▸ **Aim of the exercise**: Using the data that follows, return exactly the lines from the one that contains "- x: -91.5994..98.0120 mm" through the one that contains "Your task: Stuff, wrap", ends included.

Data excerpts:
*-*-*

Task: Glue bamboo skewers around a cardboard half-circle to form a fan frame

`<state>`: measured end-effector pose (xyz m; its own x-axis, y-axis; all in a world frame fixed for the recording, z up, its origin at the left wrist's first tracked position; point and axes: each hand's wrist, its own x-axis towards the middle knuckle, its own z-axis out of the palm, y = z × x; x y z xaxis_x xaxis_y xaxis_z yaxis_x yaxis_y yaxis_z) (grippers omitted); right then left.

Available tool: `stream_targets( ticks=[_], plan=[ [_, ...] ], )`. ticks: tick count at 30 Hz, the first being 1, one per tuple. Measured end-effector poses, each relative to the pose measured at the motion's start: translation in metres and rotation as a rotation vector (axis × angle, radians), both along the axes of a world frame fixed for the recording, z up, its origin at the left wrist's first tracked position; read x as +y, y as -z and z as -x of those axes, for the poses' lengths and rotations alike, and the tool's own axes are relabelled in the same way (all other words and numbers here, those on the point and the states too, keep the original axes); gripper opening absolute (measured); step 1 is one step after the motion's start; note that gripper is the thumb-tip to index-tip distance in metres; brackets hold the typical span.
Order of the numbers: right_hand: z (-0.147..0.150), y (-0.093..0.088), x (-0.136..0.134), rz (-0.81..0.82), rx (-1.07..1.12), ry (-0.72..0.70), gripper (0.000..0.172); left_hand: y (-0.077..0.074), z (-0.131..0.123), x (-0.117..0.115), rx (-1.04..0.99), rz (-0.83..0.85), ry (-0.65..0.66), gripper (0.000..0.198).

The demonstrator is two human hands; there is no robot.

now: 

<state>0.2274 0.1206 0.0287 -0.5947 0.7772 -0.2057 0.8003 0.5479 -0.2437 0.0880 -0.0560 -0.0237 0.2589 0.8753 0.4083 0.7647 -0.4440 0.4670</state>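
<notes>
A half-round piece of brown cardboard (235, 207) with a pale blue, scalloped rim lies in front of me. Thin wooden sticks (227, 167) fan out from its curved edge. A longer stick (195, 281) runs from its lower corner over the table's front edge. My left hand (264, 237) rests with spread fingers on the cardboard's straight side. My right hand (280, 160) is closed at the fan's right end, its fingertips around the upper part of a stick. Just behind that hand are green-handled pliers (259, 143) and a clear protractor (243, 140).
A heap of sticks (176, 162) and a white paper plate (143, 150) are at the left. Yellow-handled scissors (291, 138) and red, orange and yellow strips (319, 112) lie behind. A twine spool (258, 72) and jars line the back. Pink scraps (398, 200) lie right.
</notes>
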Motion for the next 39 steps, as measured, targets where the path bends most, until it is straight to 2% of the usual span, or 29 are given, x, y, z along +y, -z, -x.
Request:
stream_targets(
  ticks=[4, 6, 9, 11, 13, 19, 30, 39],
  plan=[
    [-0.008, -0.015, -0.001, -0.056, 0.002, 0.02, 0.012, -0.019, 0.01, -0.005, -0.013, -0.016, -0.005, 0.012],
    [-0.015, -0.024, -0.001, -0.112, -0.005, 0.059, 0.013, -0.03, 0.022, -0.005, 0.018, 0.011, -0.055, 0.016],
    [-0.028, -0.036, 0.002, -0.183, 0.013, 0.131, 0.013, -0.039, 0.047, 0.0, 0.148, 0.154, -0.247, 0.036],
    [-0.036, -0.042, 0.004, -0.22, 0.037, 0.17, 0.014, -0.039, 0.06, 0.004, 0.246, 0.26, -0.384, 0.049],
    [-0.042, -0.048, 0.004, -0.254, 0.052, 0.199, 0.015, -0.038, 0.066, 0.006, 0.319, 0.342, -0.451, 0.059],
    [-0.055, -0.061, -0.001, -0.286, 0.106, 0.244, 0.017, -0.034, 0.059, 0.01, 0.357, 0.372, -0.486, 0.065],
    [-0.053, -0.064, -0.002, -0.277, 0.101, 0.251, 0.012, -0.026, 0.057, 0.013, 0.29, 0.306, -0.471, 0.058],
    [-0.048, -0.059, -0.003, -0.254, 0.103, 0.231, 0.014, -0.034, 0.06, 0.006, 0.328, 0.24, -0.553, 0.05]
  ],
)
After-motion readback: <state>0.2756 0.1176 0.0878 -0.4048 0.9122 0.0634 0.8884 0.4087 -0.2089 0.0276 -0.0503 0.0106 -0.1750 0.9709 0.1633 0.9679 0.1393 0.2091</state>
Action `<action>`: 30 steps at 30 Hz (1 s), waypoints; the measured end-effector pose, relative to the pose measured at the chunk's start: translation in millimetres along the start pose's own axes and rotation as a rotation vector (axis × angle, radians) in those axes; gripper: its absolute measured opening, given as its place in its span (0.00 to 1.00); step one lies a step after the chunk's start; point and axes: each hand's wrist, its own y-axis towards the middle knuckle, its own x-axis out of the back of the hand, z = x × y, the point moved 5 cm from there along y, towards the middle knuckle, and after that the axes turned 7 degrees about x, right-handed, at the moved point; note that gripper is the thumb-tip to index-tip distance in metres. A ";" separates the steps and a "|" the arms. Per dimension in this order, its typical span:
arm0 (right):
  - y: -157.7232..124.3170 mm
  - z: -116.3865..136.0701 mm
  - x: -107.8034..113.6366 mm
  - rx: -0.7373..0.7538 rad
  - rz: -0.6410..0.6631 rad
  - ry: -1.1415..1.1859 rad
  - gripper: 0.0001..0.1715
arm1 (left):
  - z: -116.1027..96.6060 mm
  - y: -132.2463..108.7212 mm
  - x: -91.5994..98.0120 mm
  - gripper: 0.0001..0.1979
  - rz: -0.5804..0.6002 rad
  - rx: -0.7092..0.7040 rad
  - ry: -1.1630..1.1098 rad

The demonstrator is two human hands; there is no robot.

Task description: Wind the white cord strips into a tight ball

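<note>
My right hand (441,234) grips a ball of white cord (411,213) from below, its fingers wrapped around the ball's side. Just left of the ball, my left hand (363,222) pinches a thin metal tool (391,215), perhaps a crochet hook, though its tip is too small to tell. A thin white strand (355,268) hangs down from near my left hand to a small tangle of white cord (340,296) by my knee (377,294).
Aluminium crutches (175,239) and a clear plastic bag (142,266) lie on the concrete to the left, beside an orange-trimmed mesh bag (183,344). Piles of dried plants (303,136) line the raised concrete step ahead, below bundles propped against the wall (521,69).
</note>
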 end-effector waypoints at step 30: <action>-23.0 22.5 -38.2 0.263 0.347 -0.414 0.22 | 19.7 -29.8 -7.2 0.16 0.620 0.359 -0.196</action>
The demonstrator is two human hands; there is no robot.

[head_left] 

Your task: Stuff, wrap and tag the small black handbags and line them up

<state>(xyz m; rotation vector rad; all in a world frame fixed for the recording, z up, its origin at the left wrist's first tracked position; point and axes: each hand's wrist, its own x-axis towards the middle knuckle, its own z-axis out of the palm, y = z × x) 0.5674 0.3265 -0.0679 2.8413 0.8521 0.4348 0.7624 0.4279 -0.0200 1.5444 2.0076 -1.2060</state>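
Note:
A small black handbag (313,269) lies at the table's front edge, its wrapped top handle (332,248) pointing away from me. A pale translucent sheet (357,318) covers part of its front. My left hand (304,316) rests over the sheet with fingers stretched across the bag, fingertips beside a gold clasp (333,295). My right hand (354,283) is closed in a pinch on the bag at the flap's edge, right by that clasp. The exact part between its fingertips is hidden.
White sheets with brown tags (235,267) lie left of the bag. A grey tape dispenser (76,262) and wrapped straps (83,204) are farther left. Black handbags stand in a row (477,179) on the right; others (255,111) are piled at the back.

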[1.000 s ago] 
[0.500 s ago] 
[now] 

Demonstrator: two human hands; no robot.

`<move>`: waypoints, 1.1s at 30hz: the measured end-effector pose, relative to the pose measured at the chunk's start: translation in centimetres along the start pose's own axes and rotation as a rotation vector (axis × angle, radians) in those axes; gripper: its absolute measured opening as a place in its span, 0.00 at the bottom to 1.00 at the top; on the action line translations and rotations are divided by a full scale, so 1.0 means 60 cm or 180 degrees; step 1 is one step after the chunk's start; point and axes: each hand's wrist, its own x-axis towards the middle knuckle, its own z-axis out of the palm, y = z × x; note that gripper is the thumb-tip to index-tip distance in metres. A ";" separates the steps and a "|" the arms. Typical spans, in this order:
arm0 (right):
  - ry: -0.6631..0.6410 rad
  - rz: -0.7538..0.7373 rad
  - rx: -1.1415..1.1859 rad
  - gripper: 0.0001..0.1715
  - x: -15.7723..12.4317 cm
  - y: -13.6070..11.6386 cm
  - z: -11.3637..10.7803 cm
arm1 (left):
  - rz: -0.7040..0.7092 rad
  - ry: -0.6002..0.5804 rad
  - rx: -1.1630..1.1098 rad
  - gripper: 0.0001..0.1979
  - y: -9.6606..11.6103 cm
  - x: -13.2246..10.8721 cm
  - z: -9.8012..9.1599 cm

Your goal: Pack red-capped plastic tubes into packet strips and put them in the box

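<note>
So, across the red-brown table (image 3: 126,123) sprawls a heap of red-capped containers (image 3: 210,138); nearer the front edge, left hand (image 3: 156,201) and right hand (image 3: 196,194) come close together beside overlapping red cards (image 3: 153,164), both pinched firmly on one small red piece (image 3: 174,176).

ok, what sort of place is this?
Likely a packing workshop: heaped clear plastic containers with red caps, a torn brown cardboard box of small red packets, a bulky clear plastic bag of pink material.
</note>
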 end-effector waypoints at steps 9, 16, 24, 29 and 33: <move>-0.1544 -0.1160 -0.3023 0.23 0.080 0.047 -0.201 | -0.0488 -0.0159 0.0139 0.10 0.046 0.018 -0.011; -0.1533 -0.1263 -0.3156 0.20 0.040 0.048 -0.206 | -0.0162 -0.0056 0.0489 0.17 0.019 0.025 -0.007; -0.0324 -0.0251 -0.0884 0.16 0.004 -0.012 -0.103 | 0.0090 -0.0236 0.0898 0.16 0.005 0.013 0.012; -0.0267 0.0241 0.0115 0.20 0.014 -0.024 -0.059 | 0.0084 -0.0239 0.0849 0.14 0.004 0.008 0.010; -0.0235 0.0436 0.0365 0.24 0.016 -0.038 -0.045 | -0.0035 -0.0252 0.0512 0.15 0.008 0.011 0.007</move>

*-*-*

▸ **The completed task**:
  - x: -91.5994..98.0120 mm
  - gripper: 0.0001..0.1979
  - rz: -0.5804..0.6002 rad
  - rx: -0.7092..0.7040 rad
  - ry: -1.1630..1.1098 rad

The demonstrator is two human hands; there is no robot.

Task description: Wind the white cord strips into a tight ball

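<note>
My right hand (441,234) grips a ball of white cord (411,213) from below, its fingers wrapped around the ball's side. Just left of the ball, my left hand (363,222) pinches a thin metal tool (391,215), perhaps a crochet hook, though its tip is too small to tell. A thin white strand (355,268) hangs down from near my left hand to a small tangle of white cord (340,296) by my knee (377,294).
Aluminium crutches (175,239) and a clear plastic bag (142,266) lie on the concrete to the left, beside an orange-trimmed mesh bag (183,344). Piles of dried plants (303,136) line the raised concrete step ahead, below bundles propped against the wall (521,69).
</note>
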 end-effector waypoints at step 30: <action>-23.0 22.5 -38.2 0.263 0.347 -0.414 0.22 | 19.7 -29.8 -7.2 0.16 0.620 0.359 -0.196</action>
The demonstrator is two human hands; there is no robot.

[head_left] 

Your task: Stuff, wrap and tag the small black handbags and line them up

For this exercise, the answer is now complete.